# Work to complete:
Read the listing below. Then repeat it exactly.
::: Dataset content
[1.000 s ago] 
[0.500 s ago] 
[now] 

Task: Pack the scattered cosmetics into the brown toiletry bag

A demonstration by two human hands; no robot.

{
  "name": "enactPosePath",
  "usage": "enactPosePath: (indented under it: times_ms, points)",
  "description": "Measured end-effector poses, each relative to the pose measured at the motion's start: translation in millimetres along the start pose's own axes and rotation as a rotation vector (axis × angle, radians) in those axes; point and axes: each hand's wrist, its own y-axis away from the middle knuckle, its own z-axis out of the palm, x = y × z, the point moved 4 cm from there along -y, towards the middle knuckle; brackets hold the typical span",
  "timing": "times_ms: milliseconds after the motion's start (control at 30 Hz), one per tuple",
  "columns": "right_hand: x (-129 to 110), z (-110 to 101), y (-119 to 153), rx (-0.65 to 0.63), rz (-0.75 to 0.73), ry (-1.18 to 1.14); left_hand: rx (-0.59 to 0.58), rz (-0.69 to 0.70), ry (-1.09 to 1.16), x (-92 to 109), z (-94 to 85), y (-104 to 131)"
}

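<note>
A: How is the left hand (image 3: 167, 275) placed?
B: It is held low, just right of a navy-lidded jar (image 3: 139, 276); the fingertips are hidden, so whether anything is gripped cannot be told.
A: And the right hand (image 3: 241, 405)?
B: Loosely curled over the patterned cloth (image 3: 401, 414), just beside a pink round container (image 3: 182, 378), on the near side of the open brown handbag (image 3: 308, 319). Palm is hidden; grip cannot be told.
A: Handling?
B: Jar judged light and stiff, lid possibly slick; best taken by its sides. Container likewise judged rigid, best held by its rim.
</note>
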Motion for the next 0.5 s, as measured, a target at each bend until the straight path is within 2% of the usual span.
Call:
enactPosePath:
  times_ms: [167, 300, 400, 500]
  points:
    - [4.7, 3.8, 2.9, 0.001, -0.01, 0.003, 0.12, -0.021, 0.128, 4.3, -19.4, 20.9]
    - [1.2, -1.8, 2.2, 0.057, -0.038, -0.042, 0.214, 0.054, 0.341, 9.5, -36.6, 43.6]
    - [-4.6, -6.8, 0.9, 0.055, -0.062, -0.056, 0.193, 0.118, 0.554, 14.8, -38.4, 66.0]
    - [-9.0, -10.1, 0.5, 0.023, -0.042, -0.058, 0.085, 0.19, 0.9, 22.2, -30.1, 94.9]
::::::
# Result for this exercise:
[1.000 s ago] 
[0.500 s ago] 
[now] 

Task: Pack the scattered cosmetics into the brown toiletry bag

A demonstration by two human hands; no robot.

{
  "name": "enactPosePath",
  "usage": "enactPosePath: (indented under it: times_ms, points)",
  "description": "Measured end-effector poses, each relative to the pose measured at the motion's start: translation in millimetres along the start pose's own axes and rotation as a rotation vector (axis × angle, radians) in those axes; point and axes: each hand's wrist, its own y-axis away from the middle knuckle, its own z-axis out of the palm, x = y × z, the point moved 4 cm from there along -y, towards the middle knuckle; brackets hold the typical span",
  "timing": "times_ms: milliseconds after the motion's start (control at 30 Hz), one per tuple",
  "columns": "right_hand: x (-129 to 110), z (-110 to 101), y (-119 to 153), rx (-0.65 to 0.63), rz (-0.75 to 0.73), ry (-1.18 to 1.14); left_hand: rx (-0.59 to 0.58), rz (-0.69 to 0.70), ry (-1.09 to 1.16), x (-92 to 109), z (-94 to 85), y (-104 to 131)"
}

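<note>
A: How is the left hand (image 3: 167, 275) placed?
B: It is held low, just right of a navy-lidded jar (image 3: 139, 276); the fingertips are hidden, so whether anything is gripped cannot be told.
A: And the right hand (image 3: 241, 405)?
B: Loosely curled over the patterned cloth (image 3: 401, 414), just beside a pink round container (image 3: 182, 378), on the near side of the open brown handbag (image 3: 308, 319). Palm is hidden; grip cannot be told.
A: Handling?
B: Jar judged light and stiff, lid possibly slick; best taken by its sides. Container likewise judged rigid, best held by its rim.
</note>
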Motion for the next 0.5 s, as measured, a target at each bend until the straight path is within 2% of the usual span.
Call:
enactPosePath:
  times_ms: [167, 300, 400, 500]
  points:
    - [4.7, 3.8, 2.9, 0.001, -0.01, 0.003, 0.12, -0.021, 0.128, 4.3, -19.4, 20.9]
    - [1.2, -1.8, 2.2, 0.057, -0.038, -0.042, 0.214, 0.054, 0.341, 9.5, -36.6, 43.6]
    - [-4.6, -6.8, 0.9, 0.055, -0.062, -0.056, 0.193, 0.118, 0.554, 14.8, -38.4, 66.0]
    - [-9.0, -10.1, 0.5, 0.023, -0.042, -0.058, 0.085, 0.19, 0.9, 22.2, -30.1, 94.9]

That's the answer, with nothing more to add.